TASK DESCRIPTION |
The entries below contain a stretch that opens with the line containing "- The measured" and closes with the line containing "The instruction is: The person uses"; set down that stretch exactly, both ends included, and nothing else.

DATA SUPPLIED |
========================================================================
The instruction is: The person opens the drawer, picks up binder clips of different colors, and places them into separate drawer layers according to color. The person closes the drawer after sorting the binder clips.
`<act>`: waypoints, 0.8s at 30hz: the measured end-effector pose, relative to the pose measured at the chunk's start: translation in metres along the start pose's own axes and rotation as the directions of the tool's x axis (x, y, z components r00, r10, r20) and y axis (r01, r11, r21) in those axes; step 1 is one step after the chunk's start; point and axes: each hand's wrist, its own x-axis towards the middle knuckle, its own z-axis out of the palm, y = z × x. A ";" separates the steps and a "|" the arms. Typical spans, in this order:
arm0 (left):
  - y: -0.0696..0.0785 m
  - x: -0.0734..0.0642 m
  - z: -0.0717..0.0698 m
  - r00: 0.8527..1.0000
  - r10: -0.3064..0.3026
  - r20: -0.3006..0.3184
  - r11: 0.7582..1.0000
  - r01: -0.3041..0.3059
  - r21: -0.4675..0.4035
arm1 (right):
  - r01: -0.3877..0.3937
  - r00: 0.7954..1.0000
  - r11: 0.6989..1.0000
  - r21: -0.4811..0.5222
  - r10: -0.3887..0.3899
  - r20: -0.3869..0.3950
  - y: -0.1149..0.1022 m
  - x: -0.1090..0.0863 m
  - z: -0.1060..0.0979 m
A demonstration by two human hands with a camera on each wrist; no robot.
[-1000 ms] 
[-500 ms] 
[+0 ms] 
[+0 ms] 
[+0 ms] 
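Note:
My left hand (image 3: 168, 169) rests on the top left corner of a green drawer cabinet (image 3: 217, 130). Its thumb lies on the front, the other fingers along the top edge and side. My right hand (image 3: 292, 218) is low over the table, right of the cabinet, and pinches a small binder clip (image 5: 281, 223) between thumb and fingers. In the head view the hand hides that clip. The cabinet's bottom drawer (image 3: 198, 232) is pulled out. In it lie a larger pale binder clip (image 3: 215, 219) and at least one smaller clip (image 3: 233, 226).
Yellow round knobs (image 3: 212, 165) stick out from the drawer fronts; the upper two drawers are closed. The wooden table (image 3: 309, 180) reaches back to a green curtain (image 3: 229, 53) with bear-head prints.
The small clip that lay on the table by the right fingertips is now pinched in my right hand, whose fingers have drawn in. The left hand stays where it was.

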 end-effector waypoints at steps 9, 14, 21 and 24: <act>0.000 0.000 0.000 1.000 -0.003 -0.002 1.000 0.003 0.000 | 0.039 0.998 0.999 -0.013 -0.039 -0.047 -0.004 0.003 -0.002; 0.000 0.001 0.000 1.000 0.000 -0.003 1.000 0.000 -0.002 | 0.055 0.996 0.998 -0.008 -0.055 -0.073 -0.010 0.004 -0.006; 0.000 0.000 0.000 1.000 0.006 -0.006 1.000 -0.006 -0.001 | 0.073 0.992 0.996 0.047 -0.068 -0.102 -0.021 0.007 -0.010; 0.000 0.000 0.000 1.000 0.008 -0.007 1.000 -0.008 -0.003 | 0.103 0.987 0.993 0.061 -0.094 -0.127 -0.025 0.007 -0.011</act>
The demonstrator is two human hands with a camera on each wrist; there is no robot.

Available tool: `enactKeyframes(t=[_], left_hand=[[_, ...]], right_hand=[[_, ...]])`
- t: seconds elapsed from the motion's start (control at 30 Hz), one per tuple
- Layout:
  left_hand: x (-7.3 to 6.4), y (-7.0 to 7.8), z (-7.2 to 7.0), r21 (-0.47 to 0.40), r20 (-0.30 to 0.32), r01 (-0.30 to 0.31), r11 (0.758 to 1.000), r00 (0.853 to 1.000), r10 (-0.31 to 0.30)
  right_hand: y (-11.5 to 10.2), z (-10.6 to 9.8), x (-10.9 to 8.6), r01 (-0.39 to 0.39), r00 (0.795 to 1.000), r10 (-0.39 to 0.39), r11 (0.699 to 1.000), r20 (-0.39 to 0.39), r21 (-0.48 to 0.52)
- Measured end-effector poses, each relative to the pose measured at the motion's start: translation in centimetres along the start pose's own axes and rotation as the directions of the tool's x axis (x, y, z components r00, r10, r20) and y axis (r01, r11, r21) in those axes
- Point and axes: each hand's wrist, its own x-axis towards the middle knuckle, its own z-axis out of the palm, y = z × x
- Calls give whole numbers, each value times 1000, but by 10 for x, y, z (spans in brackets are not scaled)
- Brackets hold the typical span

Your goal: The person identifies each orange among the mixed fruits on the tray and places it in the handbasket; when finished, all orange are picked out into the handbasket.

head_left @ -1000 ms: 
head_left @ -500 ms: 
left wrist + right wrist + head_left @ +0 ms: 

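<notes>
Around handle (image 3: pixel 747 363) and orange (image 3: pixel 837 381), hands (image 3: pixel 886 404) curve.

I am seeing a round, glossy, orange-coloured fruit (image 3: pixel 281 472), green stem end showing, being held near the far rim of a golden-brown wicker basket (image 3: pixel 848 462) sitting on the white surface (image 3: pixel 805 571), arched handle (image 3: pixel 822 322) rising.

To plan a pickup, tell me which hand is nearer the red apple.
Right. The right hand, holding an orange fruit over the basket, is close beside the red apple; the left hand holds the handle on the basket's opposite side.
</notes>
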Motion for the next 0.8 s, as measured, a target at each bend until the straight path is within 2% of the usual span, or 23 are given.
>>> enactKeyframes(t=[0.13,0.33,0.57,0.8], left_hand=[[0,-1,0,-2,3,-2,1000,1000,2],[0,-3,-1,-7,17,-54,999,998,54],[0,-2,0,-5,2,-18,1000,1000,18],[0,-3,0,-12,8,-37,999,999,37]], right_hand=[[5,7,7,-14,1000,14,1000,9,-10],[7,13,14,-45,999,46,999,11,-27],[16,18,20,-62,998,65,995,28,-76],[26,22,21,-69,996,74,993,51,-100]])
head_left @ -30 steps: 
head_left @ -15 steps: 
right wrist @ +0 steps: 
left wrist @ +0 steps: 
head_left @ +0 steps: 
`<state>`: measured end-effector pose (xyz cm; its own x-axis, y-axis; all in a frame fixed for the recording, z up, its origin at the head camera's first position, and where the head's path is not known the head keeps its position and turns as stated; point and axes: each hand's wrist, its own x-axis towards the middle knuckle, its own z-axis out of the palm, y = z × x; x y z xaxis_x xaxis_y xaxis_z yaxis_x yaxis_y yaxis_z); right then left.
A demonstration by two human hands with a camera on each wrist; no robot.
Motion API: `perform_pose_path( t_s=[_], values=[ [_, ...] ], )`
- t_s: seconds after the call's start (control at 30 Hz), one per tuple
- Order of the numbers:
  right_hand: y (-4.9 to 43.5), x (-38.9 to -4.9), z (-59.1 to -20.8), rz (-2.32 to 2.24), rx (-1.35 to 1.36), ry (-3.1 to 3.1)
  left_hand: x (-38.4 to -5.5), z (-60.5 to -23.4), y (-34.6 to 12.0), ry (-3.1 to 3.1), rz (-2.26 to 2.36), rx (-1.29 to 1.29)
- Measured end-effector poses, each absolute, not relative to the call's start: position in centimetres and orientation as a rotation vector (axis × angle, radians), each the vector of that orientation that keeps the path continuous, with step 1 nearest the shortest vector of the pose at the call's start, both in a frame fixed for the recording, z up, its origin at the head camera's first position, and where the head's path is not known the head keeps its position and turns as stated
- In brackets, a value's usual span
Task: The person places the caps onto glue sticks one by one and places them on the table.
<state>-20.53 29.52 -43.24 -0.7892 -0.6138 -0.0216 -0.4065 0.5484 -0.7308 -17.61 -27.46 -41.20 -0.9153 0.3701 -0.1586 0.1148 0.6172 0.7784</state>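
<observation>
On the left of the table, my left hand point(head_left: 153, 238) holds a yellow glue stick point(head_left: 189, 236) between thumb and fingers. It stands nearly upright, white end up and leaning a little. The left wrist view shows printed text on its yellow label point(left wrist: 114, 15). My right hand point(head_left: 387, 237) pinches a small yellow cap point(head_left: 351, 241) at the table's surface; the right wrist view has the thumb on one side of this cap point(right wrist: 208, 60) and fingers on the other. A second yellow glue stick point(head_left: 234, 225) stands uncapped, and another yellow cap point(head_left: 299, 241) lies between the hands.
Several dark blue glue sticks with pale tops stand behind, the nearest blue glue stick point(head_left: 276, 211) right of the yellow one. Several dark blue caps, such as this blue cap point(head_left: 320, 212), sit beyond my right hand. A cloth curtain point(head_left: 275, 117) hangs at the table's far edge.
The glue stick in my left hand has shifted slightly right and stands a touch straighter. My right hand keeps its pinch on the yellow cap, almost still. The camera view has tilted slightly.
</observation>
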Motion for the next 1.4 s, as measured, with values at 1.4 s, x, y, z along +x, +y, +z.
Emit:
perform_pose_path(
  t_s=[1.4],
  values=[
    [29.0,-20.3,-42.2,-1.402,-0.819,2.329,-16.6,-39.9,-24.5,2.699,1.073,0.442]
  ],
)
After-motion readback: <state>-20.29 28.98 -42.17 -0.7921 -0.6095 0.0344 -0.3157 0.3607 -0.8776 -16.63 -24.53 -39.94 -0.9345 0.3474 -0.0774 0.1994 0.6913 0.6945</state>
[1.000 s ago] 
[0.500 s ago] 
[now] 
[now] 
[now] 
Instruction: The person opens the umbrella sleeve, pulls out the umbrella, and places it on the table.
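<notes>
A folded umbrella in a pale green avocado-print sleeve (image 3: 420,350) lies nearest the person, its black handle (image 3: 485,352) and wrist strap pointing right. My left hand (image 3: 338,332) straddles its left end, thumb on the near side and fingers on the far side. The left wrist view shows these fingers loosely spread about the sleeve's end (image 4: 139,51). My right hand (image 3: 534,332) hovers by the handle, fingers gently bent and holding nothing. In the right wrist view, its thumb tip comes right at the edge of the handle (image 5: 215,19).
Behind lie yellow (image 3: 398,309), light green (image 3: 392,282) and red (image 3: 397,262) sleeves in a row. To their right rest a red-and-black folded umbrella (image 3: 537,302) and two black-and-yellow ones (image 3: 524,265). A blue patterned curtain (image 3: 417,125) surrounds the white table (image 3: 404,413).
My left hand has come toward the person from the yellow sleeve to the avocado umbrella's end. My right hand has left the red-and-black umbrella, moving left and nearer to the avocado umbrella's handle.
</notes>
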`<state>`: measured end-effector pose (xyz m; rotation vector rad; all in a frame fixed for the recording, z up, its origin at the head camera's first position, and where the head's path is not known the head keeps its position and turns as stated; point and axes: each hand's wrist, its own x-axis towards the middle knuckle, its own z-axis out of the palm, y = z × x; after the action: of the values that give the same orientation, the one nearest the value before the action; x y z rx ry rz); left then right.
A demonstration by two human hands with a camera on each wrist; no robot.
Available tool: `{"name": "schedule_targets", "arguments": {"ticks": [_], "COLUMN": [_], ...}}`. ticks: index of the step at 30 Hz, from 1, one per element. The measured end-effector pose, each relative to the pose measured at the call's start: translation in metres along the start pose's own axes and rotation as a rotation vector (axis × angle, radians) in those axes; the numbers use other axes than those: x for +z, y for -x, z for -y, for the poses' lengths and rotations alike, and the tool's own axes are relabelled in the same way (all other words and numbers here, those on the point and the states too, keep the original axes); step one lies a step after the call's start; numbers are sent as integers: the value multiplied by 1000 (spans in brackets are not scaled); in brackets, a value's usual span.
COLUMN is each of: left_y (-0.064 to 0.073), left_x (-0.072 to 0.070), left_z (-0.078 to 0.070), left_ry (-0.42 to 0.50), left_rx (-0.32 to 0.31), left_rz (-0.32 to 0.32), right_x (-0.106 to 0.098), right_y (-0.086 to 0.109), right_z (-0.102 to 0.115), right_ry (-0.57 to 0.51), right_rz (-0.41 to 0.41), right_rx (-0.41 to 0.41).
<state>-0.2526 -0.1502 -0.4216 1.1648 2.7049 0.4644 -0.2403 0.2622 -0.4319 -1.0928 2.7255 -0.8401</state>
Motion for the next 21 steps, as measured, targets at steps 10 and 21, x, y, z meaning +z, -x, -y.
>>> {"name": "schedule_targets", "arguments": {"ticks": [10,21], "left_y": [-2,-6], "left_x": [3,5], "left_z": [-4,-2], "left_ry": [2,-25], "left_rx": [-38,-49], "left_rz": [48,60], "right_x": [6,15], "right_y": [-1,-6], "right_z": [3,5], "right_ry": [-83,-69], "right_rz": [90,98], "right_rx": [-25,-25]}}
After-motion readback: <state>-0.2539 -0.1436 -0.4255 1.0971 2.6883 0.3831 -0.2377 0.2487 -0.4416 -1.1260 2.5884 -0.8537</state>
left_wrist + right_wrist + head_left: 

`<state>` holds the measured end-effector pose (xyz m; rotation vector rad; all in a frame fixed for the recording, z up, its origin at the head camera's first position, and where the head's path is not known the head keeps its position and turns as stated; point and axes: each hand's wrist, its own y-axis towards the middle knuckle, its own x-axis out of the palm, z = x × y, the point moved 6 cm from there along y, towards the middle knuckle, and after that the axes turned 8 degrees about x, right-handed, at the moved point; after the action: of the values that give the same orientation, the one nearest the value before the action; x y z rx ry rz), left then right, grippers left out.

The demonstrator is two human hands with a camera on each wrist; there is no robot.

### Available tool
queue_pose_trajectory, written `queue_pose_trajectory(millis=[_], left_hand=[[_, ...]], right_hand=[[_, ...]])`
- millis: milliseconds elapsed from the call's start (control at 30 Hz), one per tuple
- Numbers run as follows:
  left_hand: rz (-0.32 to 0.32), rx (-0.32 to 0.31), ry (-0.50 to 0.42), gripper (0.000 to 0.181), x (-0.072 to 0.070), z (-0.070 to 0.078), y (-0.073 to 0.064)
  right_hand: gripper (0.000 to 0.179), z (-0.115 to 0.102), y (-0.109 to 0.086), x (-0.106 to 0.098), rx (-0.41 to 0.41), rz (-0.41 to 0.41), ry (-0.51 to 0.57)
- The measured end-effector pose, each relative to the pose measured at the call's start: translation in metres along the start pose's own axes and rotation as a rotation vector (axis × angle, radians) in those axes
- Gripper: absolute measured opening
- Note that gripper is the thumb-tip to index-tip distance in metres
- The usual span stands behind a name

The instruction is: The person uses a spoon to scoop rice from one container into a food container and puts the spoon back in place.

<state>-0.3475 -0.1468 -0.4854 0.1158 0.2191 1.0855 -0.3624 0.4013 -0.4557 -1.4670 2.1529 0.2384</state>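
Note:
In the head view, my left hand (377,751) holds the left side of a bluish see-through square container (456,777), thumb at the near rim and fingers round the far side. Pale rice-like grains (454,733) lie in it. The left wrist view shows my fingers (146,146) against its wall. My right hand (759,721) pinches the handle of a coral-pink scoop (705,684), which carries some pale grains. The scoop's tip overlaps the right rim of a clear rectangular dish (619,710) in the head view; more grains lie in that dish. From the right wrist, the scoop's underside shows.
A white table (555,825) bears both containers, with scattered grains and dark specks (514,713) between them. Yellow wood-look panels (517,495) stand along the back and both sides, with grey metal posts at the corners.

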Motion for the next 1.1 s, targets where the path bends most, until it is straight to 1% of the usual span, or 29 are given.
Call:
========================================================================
ANSWER TO THIS TASK |
- The measured end-effector pose, each relative to the pose measured at the call's start: translation in metres along the start pose's own axes and rotation as a rotation vector (axis × angle, radians) in those axes
- Gripper: absolute measured opening
- Note that gripper is the thumb-tip to index-tip distance in metres
- The usual span stands behind a name

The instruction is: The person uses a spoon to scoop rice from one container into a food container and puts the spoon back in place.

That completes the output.